De l'examen des photocopies du recto des chèques, il s'évince que l'indication SAS [L] ne vient pas en surcharge du nom d'un bénéficiaire antérieurement mentionné par écrit sur les effets. L'original des chèques émis n'est pas produit. Aucune anomalie scripturale ne permet donc d'étayer la thèse d'[P] [V] selon laquelle les effets ont été émis au bénéfice des personnes qu'il désigne comme ayant été ses créanciers. Il est impossible de faire le lien entre la cause qu'il affirme être celle de la créance (charges de copropriété) et la cause de l'émission de l'effet.

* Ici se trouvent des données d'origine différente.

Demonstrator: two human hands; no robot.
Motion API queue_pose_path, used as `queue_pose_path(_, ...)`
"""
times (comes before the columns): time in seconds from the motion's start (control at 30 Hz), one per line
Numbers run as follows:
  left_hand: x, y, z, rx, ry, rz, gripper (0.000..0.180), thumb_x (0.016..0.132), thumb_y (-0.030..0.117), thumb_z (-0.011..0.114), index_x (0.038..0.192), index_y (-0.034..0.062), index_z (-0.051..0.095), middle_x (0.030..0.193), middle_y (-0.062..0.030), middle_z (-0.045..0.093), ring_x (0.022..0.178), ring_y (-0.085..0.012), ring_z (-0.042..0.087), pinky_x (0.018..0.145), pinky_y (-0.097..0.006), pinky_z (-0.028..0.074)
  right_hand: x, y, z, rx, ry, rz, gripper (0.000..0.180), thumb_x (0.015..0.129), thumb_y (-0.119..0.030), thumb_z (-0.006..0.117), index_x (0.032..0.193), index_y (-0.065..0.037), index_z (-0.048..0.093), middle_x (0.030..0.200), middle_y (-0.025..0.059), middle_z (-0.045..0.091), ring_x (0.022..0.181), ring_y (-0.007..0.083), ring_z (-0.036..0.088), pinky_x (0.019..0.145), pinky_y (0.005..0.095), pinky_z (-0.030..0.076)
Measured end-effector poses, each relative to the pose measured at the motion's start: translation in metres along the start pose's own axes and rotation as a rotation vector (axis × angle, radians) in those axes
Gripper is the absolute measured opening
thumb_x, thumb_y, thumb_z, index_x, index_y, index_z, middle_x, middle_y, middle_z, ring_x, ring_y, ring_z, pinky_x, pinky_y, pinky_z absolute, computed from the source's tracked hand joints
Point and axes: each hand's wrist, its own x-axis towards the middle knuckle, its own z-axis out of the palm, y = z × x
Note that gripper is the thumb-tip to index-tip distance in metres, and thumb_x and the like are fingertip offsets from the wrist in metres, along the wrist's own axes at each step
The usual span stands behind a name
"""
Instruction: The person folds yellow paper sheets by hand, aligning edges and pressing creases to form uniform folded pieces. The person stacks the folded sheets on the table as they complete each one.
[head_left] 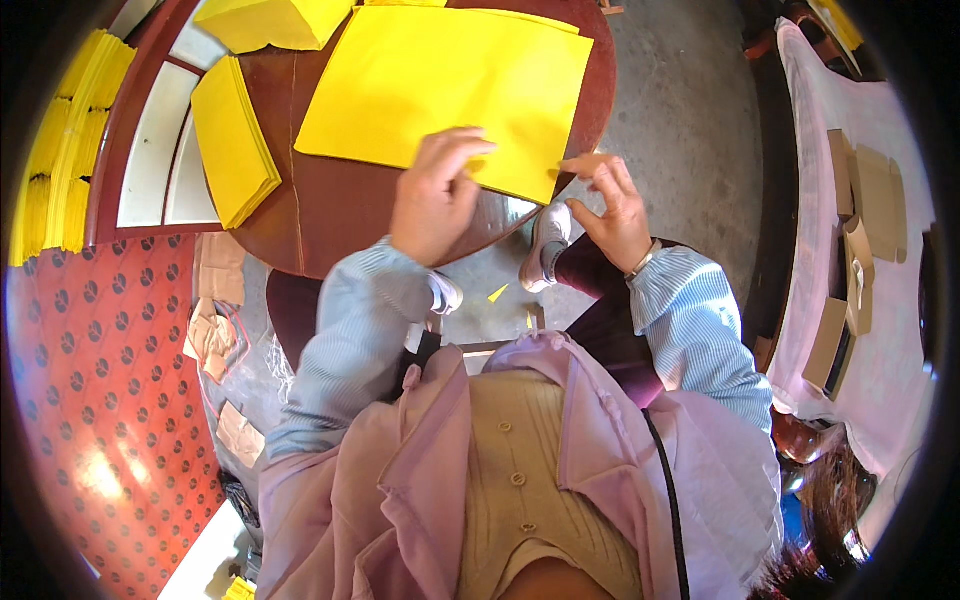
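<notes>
A stack of large bright yellow paper sheets [450, 85] lies on the round dark red table [340, 215], its edges slightly uneven at the top right. My left hand [435, 195] is over the near edge of the stack, slightly blurred. Its fingers curve toward the right with the thumb apart, and nothing shows in it. At the near right corner of the sheets is my right hand [612, 210], its index finger reaching to the corner and its thumb held away. Nothing is visible between those fingers. Whether either hand touches the paper, I cannot tell.
A narrow yellow paper stack [235, 140] lies at the table's left, with another yellow pile [272, 22] behind. More yellow bundles [62, 150] stand far left. Cardboard boxes [855, 270] rest on a pink-covered table [800, 120] at right. Yellow scraps [497, 293] lie on the floor.
</notes>
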Motion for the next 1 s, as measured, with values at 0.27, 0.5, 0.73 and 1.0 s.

[P] [V] ne verse par ailleurs aucun acte le mentionnant comme propriétaire d'un lot de propriété dans la résidence qu'il mentionne, ni aucun acte valant appel de fonds par le syndic pour les montants débités, ni aucun état de son compte de copropriétaire permettant de recouper le montant des débits avec la créance de la copropriété que les chèques étaient censés éteindre ; il ne produit pas davantage le moindre document issu du répertoire public propres au copropriété ; il ne fait pas état de ce qu'il se soit postérieurement acquitté des causes des deux chèques détournés entre les mains du syndic de la copropriété qu'il mentionne ; ne peut donc être vérifiée la réalité de la cause invoquée du paiement prétendument détourné.
Concernant la personne assignée, il n'indique aucun élément d'identification de la SAS [L] portée comme bénéficiaire sur les chèques ; il assigne néanmoins [U] [L] en qualité de gérant en indiquant son nom et son adresse, sans expliquer comment il peut déduire le nom et un prénom de dirigeant à partir de la seule indication SAS [L] portée sur ces chèques.
Faute de démontrer la réalité de la cause du paiement prétendument détourné, faute de démontrer la réalité de la SAS [L] et faute de démontrer quel que lien que ce soit entre cette société et la personne de [U] [L] qu'il assigne, [P] [V] ne prouve pas l'obligation de restituer qui pèserait sur ce dernier.
Le jugement sera confirmé.
PAR CES MOTIFS
La cour, après en avoir délibéré, statuant, publiquement, par arrêt rendu par défaut, en dernier ressort et par arrêt mis à disposition au greffe,
* confirme le jugement dont appel,
* y ajoutant, condamne [P] [V] aux dépens d'appel
Le présent arrêt a été signé par Mme FAURE, Présidente, et par Mme DEBON, faisant fonction de Greffière, auquel la minute de la décision a été remise par la magistrate signataire.